Speaker: Devoney Looser
Organizer: Eve Kahn
Moderator: Olivia Loksing Moy
Jane Porter (1775-1840) and Anna Maria Porter (1778-1832) were the most famous sister novelists before the Brontës. The Porters, having published under their own names as teens and achieved early fame, ultimately published 26 books, separately and together. After their deaths, they gradually (and wrongly) disappeared from literary history. Devoney Looser, the author of the first biography of Jane and Anna Maria, Sister Novelists: The Trailblazing Porter Sisters: Who Paved the Way for Austen and the Brontës (Bloomsbury, 2022), will lecture on bringing the two writers back into view as innovators. Despite the success of Jane’s bestselling Thaddeus of Warsaw (1803) and The Scottish Chiefs (1810) and Maria’s The Hungarian Brothers (1807), the Porters ultimately lost credit for inventing the modern historical novel. Once Sir Walter Scott’s Waverely (1814) burst onto the scene, the sisters were gradually overshadowed. Scott was declared the genre’s originator and never credited the Porters with inspiring his fictional method, despite having been their childhood friend. In this image-rich talk, Devoney Looser will share 20 years of archival research and beautiful 19th-century editions of the Porters’ books, presenting previously hidden stories of sisters’ lives and literary careers. The lecture will also highlight an important document held in the Grolier Club archives, showing how American publishers, having made a killing off of the novels of Jane Porter, banded together to send the elderly, impoverished author a rocking chair, rather than what she most needed—a share of their profits.
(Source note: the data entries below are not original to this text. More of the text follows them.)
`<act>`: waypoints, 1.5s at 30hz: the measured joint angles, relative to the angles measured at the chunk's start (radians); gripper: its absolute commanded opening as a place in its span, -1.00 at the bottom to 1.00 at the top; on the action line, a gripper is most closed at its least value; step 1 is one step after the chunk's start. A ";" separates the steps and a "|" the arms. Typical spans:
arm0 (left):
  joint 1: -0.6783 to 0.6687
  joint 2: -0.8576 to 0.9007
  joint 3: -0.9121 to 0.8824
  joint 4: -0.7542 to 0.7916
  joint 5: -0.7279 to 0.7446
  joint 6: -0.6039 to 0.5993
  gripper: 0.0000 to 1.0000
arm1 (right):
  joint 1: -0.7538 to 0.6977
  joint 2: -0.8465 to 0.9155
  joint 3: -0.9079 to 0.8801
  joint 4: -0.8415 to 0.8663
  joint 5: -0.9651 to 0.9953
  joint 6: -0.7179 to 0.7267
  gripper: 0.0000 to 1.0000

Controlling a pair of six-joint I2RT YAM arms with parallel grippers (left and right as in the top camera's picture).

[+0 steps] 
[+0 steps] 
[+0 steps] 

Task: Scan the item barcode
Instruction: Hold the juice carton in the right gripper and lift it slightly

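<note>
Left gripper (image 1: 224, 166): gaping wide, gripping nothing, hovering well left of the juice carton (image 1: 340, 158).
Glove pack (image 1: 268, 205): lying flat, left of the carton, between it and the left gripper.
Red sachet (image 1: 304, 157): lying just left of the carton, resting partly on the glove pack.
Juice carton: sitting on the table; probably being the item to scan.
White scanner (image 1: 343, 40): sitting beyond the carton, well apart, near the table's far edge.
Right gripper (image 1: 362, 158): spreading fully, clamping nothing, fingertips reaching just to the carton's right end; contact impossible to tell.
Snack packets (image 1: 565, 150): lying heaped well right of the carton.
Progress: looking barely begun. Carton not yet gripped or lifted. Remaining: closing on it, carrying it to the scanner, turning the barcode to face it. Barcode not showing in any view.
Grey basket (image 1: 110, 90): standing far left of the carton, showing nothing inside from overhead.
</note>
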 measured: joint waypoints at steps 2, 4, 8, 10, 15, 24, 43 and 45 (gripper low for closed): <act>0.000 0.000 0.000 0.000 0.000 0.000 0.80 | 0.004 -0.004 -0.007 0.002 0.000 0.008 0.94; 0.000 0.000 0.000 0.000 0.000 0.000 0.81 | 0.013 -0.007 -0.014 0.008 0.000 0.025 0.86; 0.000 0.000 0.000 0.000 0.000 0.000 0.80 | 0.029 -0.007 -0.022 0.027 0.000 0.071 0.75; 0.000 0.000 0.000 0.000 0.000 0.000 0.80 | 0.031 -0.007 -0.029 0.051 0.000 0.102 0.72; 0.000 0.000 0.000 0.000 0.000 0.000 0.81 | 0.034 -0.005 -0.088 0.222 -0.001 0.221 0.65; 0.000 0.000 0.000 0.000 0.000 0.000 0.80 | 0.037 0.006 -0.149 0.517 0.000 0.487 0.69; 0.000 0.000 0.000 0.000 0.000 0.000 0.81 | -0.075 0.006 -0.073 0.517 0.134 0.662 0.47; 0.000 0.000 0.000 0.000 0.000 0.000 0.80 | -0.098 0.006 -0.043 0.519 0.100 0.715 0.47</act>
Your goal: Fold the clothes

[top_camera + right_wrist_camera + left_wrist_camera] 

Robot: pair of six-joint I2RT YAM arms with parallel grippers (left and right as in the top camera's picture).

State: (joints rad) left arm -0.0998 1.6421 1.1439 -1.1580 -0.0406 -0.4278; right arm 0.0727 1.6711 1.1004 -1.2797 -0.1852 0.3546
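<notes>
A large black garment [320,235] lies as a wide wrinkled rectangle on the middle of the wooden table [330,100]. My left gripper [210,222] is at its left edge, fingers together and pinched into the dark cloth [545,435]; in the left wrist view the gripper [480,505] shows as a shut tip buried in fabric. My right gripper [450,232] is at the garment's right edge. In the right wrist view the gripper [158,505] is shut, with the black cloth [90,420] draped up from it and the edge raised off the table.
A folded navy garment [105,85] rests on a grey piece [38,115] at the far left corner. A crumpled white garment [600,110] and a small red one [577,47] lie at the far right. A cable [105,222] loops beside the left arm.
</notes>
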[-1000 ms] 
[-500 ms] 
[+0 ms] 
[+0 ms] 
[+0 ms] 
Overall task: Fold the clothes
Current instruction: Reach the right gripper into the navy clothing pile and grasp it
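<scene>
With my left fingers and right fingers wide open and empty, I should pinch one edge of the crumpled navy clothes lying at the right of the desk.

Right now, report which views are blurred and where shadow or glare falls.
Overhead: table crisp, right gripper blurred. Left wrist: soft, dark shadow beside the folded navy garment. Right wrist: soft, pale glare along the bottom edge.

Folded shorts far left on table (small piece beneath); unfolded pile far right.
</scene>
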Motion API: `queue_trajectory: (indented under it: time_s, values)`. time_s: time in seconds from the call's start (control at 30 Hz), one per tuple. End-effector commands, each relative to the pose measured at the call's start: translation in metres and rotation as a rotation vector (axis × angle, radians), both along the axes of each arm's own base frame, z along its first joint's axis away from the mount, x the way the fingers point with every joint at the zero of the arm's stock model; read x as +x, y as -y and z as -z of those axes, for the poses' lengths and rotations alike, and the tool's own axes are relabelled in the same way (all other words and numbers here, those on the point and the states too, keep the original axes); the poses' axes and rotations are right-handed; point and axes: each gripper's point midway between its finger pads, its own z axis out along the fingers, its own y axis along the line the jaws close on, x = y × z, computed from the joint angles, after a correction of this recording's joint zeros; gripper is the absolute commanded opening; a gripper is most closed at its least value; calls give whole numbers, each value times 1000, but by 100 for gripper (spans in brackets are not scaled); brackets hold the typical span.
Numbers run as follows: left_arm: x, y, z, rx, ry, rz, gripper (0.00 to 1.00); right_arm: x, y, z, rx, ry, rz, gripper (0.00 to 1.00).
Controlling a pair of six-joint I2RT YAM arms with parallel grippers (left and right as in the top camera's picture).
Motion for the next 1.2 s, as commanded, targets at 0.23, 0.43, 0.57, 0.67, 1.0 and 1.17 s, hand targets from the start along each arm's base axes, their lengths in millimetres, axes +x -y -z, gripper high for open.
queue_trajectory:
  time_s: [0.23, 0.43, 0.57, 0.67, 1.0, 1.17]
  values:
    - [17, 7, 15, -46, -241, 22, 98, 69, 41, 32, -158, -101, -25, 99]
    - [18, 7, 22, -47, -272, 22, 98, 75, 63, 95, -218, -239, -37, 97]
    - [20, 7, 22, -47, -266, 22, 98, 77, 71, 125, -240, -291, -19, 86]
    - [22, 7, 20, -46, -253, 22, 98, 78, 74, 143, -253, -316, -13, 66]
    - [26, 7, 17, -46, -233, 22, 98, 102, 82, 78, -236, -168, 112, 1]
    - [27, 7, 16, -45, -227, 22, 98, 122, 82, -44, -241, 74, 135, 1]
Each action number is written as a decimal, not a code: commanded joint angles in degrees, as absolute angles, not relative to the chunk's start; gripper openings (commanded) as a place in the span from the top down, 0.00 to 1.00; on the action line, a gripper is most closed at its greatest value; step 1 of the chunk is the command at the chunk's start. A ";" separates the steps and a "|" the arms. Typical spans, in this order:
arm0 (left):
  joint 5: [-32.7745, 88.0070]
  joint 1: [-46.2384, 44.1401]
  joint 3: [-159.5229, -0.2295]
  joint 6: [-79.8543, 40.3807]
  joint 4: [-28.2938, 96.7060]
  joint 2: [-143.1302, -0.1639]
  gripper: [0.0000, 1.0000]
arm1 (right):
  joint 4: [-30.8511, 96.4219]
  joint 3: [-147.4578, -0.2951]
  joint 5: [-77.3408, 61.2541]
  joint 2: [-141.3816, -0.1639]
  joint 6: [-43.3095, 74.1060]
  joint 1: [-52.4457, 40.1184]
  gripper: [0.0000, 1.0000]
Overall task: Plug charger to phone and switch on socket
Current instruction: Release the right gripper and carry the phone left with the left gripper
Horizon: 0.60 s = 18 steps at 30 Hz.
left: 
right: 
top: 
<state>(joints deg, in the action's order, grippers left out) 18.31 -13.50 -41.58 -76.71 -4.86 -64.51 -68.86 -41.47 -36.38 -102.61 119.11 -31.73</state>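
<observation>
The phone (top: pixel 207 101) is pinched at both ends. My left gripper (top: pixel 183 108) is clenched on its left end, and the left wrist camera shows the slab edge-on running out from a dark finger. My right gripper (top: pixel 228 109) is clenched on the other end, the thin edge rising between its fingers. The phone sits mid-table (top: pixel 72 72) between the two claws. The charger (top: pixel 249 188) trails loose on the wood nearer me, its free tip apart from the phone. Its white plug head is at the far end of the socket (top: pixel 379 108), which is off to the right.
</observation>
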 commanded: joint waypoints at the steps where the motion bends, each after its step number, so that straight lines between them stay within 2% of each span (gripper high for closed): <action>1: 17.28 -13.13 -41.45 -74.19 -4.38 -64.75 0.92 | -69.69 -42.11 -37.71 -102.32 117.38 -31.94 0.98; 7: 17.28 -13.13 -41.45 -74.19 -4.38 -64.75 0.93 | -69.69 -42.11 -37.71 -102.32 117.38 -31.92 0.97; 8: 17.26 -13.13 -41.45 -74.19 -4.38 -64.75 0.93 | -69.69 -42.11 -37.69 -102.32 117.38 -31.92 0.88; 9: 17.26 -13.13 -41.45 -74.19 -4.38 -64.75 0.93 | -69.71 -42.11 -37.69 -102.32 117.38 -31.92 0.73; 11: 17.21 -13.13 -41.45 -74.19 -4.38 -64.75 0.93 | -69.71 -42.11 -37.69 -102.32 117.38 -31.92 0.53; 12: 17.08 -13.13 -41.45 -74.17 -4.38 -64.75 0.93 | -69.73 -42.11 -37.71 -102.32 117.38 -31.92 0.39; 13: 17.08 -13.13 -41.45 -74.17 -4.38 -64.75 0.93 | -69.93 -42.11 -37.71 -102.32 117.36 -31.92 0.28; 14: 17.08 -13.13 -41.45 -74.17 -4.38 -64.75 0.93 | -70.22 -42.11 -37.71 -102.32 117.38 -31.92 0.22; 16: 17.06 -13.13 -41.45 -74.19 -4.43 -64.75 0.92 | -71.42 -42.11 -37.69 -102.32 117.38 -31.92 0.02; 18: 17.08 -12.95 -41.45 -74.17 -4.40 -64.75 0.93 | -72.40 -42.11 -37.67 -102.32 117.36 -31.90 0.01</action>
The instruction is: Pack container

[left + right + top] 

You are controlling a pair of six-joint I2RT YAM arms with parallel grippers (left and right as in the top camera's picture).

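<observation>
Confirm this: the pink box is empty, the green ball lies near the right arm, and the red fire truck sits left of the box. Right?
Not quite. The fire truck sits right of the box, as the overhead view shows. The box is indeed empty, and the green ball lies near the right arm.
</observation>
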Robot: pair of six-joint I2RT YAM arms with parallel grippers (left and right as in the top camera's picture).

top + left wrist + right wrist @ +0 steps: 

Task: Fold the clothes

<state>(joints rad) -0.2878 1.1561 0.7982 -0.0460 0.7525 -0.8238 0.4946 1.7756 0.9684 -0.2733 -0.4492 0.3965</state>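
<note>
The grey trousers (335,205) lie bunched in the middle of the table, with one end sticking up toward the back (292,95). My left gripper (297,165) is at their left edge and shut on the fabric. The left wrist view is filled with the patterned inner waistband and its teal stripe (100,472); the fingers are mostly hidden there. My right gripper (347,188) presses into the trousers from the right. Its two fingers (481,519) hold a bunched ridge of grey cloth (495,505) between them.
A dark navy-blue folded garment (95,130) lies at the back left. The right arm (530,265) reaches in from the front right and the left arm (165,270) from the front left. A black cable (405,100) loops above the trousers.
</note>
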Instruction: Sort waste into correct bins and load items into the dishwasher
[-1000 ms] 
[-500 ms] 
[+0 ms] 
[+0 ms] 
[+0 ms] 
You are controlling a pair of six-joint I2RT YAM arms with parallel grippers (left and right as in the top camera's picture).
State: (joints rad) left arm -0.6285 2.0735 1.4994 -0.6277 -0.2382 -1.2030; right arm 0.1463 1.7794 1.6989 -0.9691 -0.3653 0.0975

Devoney Looser's Sister Novelists: The Trailblazing Porter Sisters: Who Paved the Way for Austen and the Brontës was supported by a Guggenheim Fellowship and an NEH Public Scholar Award. Looser, Regents Professor of English at Arizona State University, is the author or editor of ten other books on the history of women’s writings. Her lecture series on Jane Austen is available through The Great Courses and Audible, and she’s published essays in the Atlantic, New York Times, Times Literary Supplement, and Washington Post.